Les bars fermés, les Français picolent à la maison, mais pas forcément plus

La pandémie de Covid-19 en Francedossier
Plusieurs études font état d’une augmentation notable de la vente d’alcool depuis le début de l’année. Ce changement est davantage lié à la fermeture des lieux de convivialité depuis octobre qu’à une hausse réelle de la consommation.
Selon «le Parisien», en 2021, le volume de bière et de cidre écoulé a augmenté de 15,9% par rapport au premier trimestre 2020. (Romain Doucelin/SIPA)
publié le 26 avril 2021 à 18h11

Faute de mieux (et de lieux), les Français ont la picole casanière. Pour preuve : les ventes d’alcool ont sensiblement augmenté depuis le début de l’année, y compris en ligne. Et il n’y a guère de mystère, la fermeture des bars et des restaurants depuis octobre l’explique cette fois-ci pour beaucoup. Souvenez-vous : il y a un an, confinés version hard, les Français s’étaient d’abord rabattus sur les produits de première nécessité (œufs, farine, papier toilette), jusqu’à faire craindre des pénuries. Avec le déconfinement, les ventes d’alcool en grande surface, des vins aux spiritueux, étaient reparties à la hausse, mais sans s’accompagner d’une explosion de la consommation. Selon l’Observatoire français des drogues et des toxicomanies (OFDT), dans une étude sur «les addictions au temps du confinement», les volumes d’alcool disponibles à la vente ont d’ailleurs été inférieurs en 2020 par rapport à l’année précédente. Seuls 11% des buveurs déclaraient par ailleurs avoir augmenté la picole contre 26% à l’avoir diminué. Peut-être par désintérêt (ou aversion ?) pour les apéros Zoom.

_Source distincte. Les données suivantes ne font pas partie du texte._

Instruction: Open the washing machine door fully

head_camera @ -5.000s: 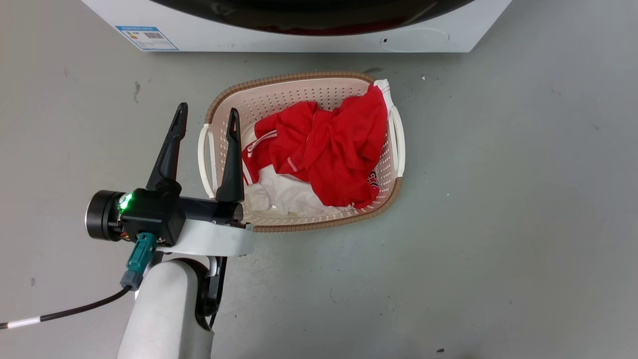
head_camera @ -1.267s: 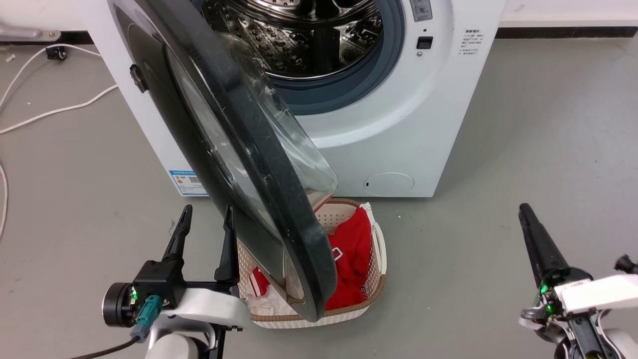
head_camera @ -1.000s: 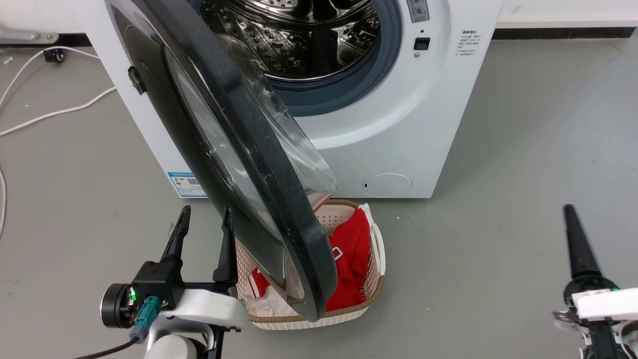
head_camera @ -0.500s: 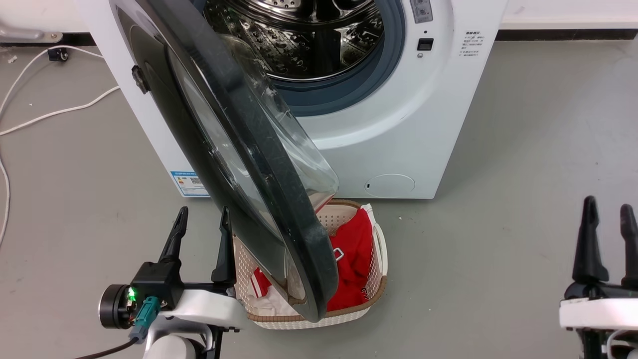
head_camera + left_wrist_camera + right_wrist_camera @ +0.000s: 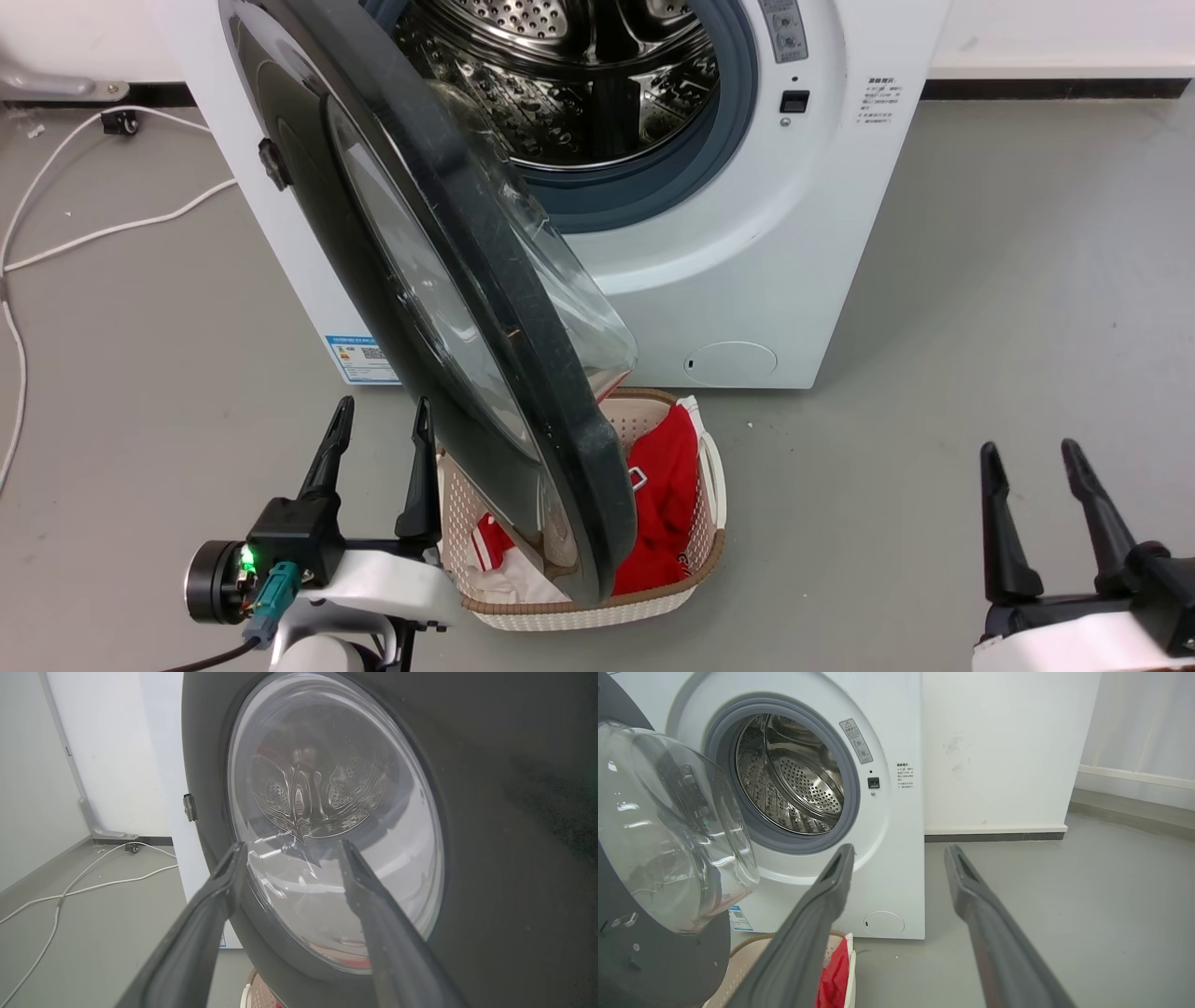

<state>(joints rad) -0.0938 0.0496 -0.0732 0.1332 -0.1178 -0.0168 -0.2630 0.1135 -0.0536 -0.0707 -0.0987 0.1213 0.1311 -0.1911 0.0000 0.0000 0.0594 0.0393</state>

Moins de piquette, plus de bonnes bouteilles

Un an plus tard, alors que les lieux où lever le coude (pas plus de trois fois) sont administrativement fermés, c’est peu ou prou le même scénario à un détail près : les ventes d’alcool progressent, comme le rapporte le Parisien, avec une hausse de 15,9% du volume de bière et de cidre écoulé par rapport au premier trimestre 2020 et de 13% du volume de rhum et autres whiskys par rapport à la même période. En mars, les ventes de champagne auraient même crû de 117% selon les chiffres de la société d’étude IRI, confirmés par les représentants de la grande distribution cités par le quotidien. «Au premier trimestre, le champagne, mais aussi les vins blancs, les bières et les spiritueux ont tous enregistré une croissance à deux chiffres», semble se réjouir Audrey Sonnendrecker pour Carrefour. On peut la comprendre : pour l’institut Nielsen, le chiffre d’affaires des alcools a fait un bond de 14% depuis le 1er janvier. Une sacrée manne pour la grande distribution, d’autant que les acheteurs privilégieraient les bonnes bouteilles, plus chères, à la piquette ou aux tape-crâne.

Recours massif aux anxiolytiques

Mais de là à conjecturer une explosion de la consommation, importée des troquets à la maison, il y a un pas. Ce n’est pas ce qu’observent les experts de l’addictologie et de la santé publique depuis un an, plus inquiets par le recours massif des Français aux anxiolytiques ou le temps passé devant les écrans. «On ne peut pas comparer les ventes d’alcool à la consommation globale extérieure, tempère auprès de Libération le président d’Addictions France, Bernard Basset. Il faut être prudent : nos données montrent qu’il y a autant de gens qui ont augmenté leur consommation d’alcool que ceux qui l’ont baissé. La situation est contrastée.» Et l’ancien médecin de conclure : «Le fait qu’il y a plus de vente ne prouve pas qu’il y a une hausse de la consommation, car il y a aussi moins d’occasions de consommer.»